Well, looks like it's happening a year sooner than planned

Got the call last week, laid off from my job of 10+ years.

I'm okay with this. I'd been coasting at low effort for a while and I guess they finally noticed. I was actually planning to go one more year and then pull the trigger next spring. I could have stopped probably two or three years ago, but kept at it since the job was pretty cushy, full WFH (software developer) and super low stress, so a few one-more-years for cushion was fine. It only hurts my pride, now I won't get to make that "stepping down" call to give notice that I'd been rehearsing in my head for years.

I know the numbers work fine for early retirement.
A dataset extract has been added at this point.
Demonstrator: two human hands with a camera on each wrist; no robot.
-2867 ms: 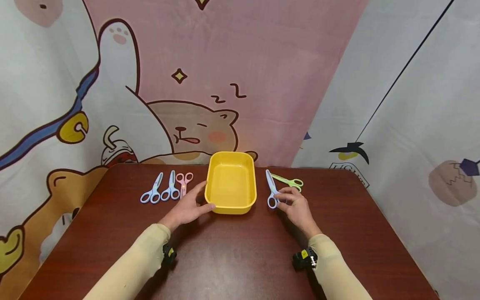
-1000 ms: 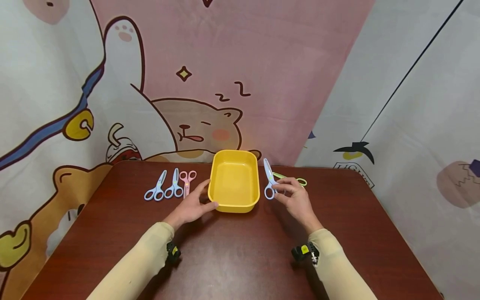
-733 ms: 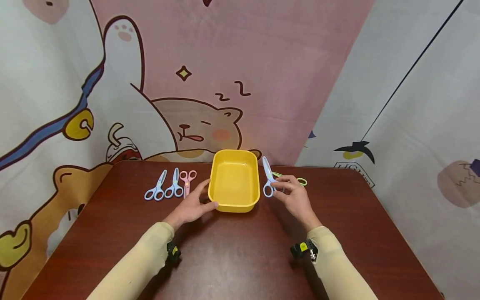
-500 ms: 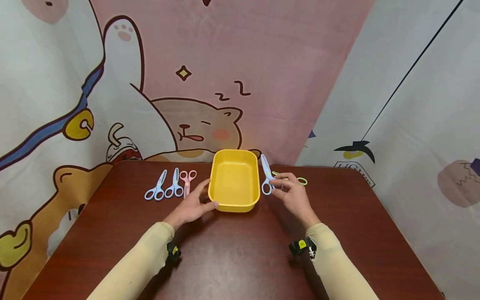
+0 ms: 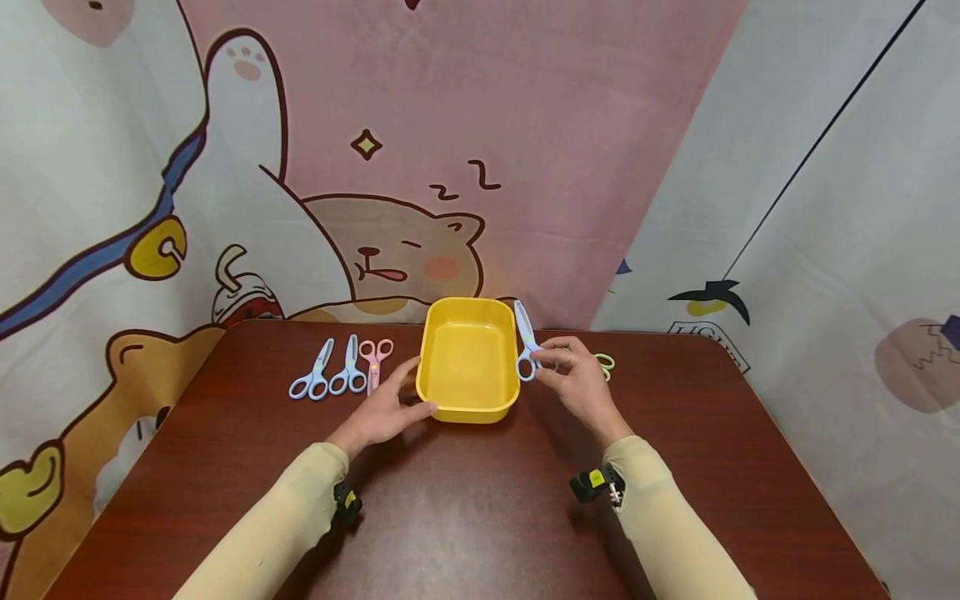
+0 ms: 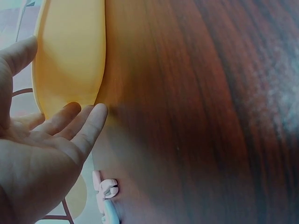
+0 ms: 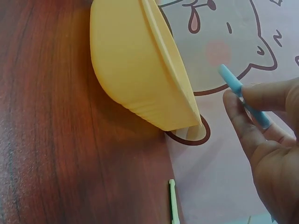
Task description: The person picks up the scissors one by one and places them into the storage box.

Age 49 (was going to retire at 50), single with no dependents, 2M in investments (half in retirement accounts) plus 400k house owned outright in a low-medium COL town. The 4% rule gives me 80k a year to spend. I never come close to that, the house costs maybe 10k to carry and I don't spend big on travel or cars or anything.

Still a bit scary to go without income other than investments, but I keep telling myself to trust the math. The principal alone can last until social security, and I can always cut spending way back or work again if need be. One more year for a bit more cushion would have been nice, but I suppose I can go without that sports car or antarctic cruise, chubby-FIRE like that was all I would have been working for at this point. Been thinking about looking for jobs, but the problem is that I know I'd half-ass anything since I don't need the money.

The one thing I want to ask is, how do you tell family? Nobody in my family has ever done anything more than live paycheck to paycheck. My mom still works part-time at 76 and barely keeps up with bills, and my sister is a train wreck of debt and has always been jealous. I can't hide forever that I won't be working, so what do you say?